21. Disable all the secure/gateway tunnels so that clients connect direct to their virtual desktop.
22. Configure the View events database.
The View events database is a SQL database which stores information for events such as auditing of administration changes within View administrator, problems connecting to components and services such as Composer or vCenter and also user events such as connecting to a desktop.
The View events database makes it possible to troubleshoot problems which otherwise would require looking at the verbose log files.

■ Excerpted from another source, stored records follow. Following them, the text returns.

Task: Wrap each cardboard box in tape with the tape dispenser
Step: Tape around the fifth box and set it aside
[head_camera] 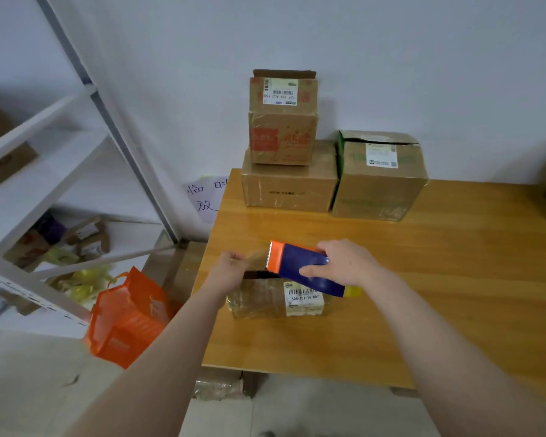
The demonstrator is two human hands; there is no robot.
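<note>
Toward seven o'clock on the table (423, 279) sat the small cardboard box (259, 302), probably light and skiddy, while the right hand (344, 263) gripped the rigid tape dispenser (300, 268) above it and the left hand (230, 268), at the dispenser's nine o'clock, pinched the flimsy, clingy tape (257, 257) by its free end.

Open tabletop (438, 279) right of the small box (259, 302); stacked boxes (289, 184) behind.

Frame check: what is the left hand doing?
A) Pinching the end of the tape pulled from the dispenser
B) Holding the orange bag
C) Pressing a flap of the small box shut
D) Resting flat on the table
A: the left hand pinches the tape stretched from the tape dispenser, which the right hand grips above the small box.
</note>
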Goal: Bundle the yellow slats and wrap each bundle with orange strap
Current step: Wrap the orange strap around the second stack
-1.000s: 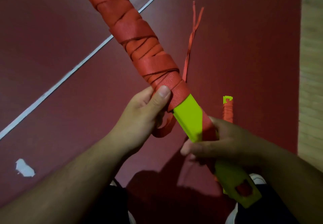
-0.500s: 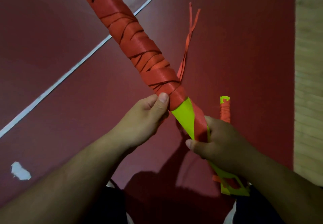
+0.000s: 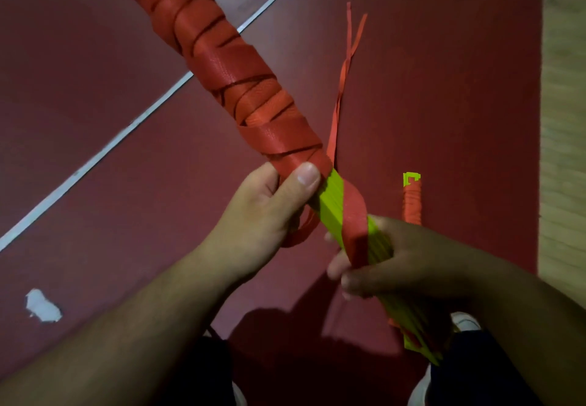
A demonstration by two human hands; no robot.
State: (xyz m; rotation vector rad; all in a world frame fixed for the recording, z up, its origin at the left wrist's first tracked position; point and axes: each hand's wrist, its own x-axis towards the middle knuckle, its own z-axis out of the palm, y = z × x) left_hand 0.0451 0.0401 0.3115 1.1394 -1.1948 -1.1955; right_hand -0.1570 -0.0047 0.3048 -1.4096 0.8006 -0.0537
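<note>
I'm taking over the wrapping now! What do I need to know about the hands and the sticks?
Left hand grips the bundle of yellow slats at the wrap's lower edge, thumb on the orange strap.
Right hand grips the bare slats with the strap's lowest turn.
Upper length is wrapped; the near end is bare and needs wrapping.
A wrapped bundle lies on the red floor to the right.

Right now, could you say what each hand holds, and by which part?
Both hold the slat bundle: left hand at the wrapped section's lower edge, right hand on the bare yellow part, over the orange strap.
</note>
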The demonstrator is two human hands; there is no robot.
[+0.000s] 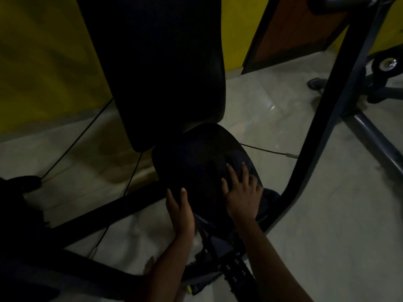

23. Enter the FQDN and port of the SQL server
Enter the Database name followed by the username/password for the events database
Note: It is recommended this is a dedicated database, however you could use an existing database such as the vCenter database in a POC due to the events database using a table prefix.
24. Confirm the event database settings have been applied.
25. Go to Monitoring --> Events
All events are available from here and it is possible to filter results based on any string
26. Go to View Configuration --> Global Settings
Click Edit under General
You may wish to increase the View Administration session timeout value to save having to re-login during longer periods of work such as when deploying new desktop pools.
Note: Here is where you can enable the use of Window Server 2008 R2 as a desktop source
27. Go to View Configuration --> Product Licensing and Usage and enter you're Horizon View license key.
If you do not enter a license key you will be unable to connect to desktops.
28. Looking at the dashboard view you will now see additional components under system health.
All objects should have a green status, however note our connection server will still show as red simply due to we are still using a self-signed certificate at this point.
We will change this later but it does not affect the operation of View other than displaying a warning in the system health and when connecting to the desktop (which can be disabled).